The increased pace of Russian attacks on Ukraine’s infrastructure has also injected fresh urgency into the question of how and when to leverage Moscow’s frozen assets for Ukraine’s assistance. U.S. and European leaders are working on a plan to turn the proceeds of frozen Russian cash into a large loan for Ukraine. For those on the receiving end of Russian attacks, even discussions such as those at the reconstruction conference in Berlin seem too focused on rebuilding Ukraine after the war, rather than reinforcing Ukrainians’ will to resist now.

“We need the money now,” Rudik said. “We have a simple task before us: to survive the summer and get through the winter somehow.”

Some Western countries are heeding Ukraine’s pleas for more air defense, which could help protect both cities and critical infrastructure from Russian attacks, especially after the devastation unleashed in the May and June strikes. Germany is now mulling the dispatch of a fourth Patriot air defense battery, with Chancellor Olaf Scholz urging allies to do more; Italy is preparing to send more air defense systems of its own, while even recalcitrant countries such as Spain are sending more air defense ammunition. Late last week, the Biden administration included more air defense missiles in its latest aid package for Ukraine.

Getting more air defense is a necessary but hardly sufficient condition to begin rebuilding Ukraine’s battered electricity sector. Even at big plants that had an air defense umbrella, such as Kyiv’s critical Trypilla generating station, Ukrainian forces simply ran out of ammo under Russia’s big assault in April; the plant was demolished.

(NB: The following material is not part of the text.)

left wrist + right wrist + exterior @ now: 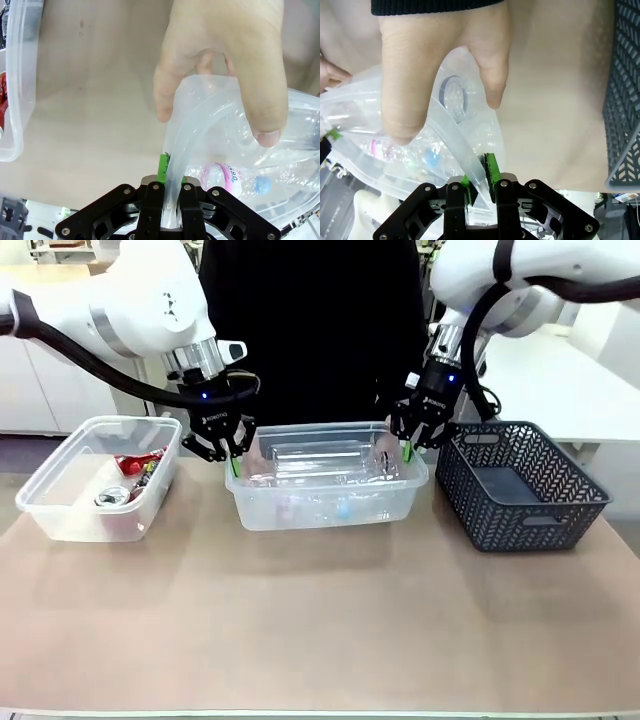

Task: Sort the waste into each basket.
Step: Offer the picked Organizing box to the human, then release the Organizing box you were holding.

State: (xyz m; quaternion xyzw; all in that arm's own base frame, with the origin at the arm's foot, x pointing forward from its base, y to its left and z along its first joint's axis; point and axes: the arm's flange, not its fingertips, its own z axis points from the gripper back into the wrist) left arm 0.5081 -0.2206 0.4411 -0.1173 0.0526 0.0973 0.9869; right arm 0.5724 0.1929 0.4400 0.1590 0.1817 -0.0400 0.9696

But even with better air defenses, energy experts doubt more than 2 to 3 gigawatts of power generation capacity could be rebuilt before winter. That would still leave a big shortfall in power generation, not to mention the ongoing damage to combined heat-and-power plants that provide central heating during Ukraine’s brutal winters.

One short-term, but expensive, fix would be to rely on more electricity imports from Europe. Just before this year’s Russian assault began, Ukraine was actually exporting excess electricity production to Europe—but that was soon reversed. Today, Ukraine can import about 1.7 gigawatts of electricity from Europe and in a pinch can even get more than 2 gigawatts of power. The problem is that imported electricity is more expensive than the subsidized power Ukraine generated at home, exacerbating the country’s already strained finances. 

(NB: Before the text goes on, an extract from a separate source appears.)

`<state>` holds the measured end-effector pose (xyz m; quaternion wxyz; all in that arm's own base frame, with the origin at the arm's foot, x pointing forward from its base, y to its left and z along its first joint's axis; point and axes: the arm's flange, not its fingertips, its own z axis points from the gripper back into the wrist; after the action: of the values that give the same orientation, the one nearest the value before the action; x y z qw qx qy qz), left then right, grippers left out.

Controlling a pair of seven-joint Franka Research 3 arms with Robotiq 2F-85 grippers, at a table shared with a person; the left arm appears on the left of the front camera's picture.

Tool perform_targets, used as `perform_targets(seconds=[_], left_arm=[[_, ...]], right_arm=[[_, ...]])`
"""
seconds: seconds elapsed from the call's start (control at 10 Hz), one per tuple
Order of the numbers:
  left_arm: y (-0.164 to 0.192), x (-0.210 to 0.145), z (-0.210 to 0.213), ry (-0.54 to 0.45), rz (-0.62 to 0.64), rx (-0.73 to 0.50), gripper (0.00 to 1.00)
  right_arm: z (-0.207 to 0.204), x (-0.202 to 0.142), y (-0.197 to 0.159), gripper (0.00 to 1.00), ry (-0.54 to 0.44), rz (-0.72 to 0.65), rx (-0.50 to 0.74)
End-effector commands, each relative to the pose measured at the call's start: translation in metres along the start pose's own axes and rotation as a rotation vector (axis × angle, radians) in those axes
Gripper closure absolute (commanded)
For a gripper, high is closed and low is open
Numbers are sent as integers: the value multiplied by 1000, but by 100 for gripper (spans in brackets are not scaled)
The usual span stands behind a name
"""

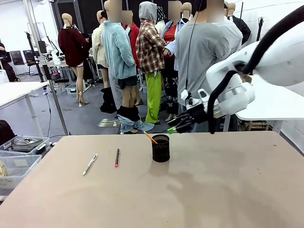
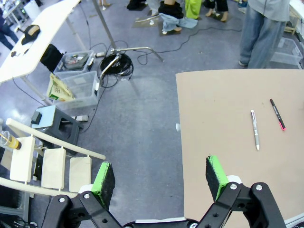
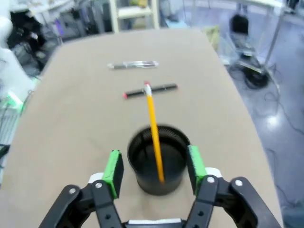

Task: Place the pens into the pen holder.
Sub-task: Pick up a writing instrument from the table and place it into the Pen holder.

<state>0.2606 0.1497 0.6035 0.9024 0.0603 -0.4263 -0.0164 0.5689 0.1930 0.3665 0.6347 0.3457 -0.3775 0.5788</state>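
Note:
The black mesh pen holder stands mid-table with the orange-yellow pencil leaning inside it, tip up to the left. A white-silver pen and a black pen with pink ends lie flat to its left. My right gripper hovers just above and right of the holder. Its wrist view has the jaws open over the holder, and the pencil stands free of the gripper. My left gripper is open and empty over the table's left edge, well short of the white pen and black pen.
A person in a grey top stands at the far side behind my right arm. Clear plastic bins sit on the floor off the table's left edge. A second white table stands at the back left.

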Motion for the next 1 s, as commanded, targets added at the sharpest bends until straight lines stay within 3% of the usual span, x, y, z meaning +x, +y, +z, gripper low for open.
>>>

The other solution, long broached in Ukraine, is to build more small, decentralized power plants, including small gas-fired turbines and renewable sources such as solar and wind power. The push for more renewables has actually increased during the war, and especially in the wake of this spring’s Russian onslaught, as Ukraine seeks new sources of power generation. 

On Tuesday, members of the G-7+ Energy Coordination Group and Ukraine’s government outlined plans to make the electricity sector more resilient, including through more distributed generation. European Commission President Ursula von der Leyen said Tuesday at the Berlin conference that Brussels is raising money for urgent power sector repairs as well as a host of small-scale generators. “The aim is to help decentralize the power system and thus increase resilience,” she said.

The biggest advantage of replacing hulking, centralized power plants with a lot of smaller, widely scattered sources of power is that they are a lot harder to blow up with scarce Russian missiles.

“If you have sources of microgeneration, and lots of them, then Russia will not have enough missiles to hit all of them, even if they knew where they were,” Prokip said. “So distributed generation is the right way to go, but the government didn’t take enough steps to do this when it could.”